### Try it
For the data below, give again exactly the lines from the one containing "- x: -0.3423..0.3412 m" through the one containing "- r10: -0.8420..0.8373", both ends included, and no others.
───── Given data
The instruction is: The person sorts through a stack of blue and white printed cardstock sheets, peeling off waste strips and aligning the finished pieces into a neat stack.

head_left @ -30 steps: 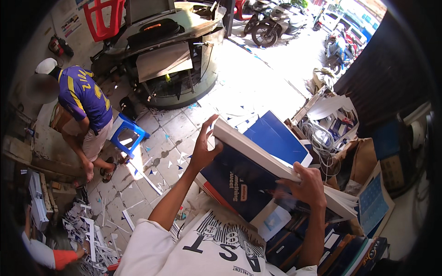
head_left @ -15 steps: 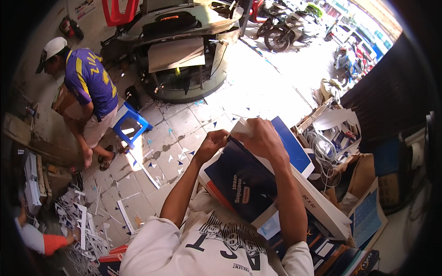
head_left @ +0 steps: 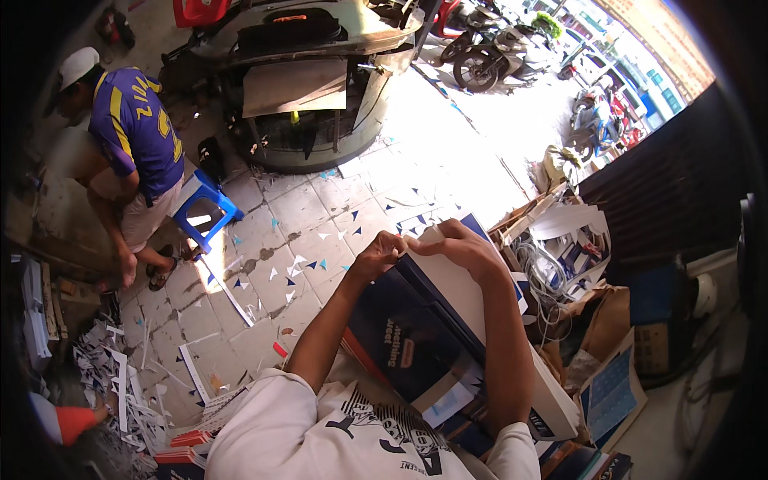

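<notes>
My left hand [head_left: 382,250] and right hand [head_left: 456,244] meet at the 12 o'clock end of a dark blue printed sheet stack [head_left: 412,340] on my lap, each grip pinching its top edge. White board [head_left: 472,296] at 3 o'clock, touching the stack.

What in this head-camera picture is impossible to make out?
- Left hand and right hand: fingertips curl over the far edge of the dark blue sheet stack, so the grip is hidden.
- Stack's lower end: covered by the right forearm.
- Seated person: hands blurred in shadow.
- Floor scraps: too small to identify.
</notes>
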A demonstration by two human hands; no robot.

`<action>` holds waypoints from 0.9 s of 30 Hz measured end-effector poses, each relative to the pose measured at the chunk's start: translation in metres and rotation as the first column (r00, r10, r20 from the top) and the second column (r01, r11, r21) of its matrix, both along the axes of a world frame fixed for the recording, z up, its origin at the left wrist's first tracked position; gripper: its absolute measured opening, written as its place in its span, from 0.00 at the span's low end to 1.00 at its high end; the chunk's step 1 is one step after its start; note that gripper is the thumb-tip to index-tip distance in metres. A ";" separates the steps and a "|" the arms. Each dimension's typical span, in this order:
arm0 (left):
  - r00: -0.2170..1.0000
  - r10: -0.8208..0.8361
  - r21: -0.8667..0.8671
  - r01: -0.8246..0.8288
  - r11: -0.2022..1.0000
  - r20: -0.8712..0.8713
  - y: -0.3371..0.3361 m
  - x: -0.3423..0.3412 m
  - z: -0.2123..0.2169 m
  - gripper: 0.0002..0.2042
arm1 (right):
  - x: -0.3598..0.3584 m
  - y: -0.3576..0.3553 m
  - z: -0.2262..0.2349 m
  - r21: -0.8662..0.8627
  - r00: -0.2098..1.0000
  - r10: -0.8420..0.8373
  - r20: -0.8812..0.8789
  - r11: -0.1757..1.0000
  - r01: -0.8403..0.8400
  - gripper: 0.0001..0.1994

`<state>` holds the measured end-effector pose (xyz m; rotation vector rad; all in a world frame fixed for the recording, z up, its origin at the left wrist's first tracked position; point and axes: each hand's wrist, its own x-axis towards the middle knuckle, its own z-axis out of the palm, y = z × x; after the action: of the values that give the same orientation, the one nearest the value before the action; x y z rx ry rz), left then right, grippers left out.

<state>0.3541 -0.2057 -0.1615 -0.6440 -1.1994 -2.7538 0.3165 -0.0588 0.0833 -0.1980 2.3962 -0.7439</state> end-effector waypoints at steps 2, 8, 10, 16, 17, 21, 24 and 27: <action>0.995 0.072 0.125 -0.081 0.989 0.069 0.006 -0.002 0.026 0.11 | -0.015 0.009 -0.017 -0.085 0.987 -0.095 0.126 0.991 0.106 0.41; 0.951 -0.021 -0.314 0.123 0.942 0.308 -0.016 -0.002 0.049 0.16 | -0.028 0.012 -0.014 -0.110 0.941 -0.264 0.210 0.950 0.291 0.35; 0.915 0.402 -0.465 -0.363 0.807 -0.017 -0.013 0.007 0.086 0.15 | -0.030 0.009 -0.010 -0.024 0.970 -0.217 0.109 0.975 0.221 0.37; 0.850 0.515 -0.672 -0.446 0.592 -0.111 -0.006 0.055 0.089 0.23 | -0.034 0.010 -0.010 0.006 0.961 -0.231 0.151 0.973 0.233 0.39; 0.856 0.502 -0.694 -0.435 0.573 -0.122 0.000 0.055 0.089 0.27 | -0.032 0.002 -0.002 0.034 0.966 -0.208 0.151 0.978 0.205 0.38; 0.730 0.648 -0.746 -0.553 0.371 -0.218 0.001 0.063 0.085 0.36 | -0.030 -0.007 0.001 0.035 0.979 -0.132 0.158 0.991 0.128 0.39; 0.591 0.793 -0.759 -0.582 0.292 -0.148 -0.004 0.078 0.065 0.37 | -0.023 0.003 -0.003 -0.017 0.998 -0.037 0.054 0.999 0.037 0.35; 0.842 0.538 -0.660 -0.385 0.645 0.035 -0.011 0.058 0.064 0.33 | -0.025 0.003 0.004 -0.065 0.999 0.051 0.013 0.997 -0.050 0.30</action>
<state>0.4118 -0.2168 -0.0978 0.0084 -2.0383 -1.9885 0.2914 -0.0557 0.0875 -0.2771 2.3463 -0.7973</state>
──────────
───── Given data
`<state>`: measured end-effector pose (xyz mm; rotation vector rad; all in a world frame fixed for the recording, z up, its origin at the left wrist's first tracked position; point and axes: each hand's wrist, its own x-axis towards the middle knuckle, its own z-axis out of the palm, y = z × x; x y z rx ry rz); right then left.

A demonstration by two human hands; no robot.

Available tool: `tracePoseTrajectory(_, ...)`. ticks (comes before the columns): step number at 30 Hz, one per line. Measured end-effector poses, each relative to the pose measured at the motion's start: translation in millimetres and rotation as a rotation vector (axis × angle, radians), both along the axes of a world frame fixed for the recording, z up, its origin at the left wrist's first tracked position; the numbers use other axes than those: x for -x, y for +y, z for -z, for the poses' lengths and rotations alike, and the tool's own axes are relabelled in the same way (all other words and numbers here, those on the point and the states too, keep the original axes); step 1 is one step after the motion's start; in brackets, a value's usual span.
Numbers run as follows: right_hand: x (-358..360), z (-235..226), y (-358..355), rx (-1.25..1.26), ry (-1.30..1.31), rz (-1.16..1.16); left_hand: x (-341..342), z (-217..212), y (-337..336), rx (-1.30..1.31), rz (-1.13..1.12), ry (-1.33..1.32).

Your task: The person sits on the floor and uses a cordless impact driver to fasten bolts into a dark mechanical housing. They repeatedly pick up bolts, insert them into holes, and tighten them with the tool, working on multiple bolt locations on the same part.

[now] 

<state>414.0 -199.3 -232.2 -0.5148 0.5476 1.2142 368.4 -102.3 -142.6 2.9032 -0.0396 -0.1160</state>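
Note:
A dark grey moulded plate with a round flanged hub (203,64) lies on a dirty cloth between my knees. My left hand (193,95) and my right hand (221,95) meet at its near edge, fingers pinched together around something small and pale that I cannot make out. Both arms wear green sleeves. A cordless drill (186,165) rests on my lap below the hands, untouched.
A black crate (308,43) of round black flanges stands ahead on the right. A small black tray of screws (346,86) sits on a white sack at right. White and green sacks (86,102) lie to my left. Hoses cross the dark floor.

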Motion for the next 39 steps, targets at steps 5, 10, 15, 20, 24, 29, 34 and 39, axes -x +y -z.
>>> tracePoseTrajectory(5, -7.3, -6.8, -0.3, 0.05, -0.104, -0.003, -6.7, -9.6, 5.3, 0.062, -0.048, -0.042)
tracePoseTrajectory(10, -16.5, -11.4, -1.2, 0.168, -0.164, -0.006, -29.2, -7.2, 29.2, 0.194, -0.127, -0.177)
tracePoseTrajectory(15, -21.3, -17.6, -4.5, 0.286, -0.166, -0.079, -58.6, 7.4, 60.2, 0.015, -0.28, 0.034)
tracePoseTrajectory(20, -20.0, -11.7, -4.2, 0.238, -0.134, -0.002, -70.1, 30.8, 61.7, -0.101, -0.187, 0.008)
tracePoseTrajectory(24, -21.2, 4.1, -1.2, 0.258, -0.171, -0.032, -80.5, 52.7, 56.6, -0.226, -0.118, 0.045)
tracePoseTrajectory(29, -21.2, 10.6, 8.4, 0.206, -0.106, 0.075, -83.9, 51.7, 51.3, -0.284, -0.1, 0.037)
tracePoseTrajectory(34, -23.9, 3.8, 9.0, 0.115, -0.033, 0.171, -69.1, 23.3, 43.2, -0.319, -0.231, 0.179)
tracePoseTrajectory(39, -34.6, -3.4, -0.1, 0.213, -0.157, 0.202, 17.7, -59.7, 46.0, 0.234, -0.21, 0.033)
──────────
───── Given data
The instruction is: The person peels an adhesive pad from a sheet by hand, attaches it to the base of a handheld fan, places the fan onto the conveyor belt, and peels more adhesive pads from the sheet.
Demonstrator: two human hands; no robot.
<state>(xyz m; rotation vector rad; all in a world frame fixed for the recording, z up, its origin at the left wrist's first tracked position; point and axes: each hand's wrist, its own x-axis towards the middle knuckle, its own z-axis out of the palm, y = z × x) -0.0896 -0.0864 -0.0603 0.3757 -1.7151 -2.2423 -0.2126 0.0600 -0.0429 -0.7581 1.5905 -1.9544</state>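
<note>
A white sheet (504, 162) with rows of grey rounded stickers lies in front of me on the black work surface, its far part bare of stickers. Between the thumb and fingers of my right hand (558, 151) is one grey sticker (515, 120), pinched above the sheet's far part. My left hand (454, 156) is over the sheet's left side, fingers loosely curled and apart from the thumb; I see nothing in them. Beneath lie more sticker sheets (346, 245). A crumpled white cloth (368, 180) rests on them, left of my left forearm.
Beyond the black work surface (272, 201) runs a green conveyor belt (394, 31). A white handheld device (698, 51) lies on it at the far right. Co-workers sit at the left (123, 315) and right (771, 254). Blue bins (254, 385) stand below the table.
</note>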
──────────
### Solution
  - x: -0.3423..0.3412 m
  - z: -0.2123..0.2169 m
  - gripper: 0.0002..0.2042
arm1 (right):
  - x: -0.3598..0.3584 m
  - y: -0.3576..0.3553 m
  - z: -0.2262..0.2349 m
  - r21: -0.8662..0.8627
  - r00: -0.2098..1.0000
  - r10: -0.8420..0.8373

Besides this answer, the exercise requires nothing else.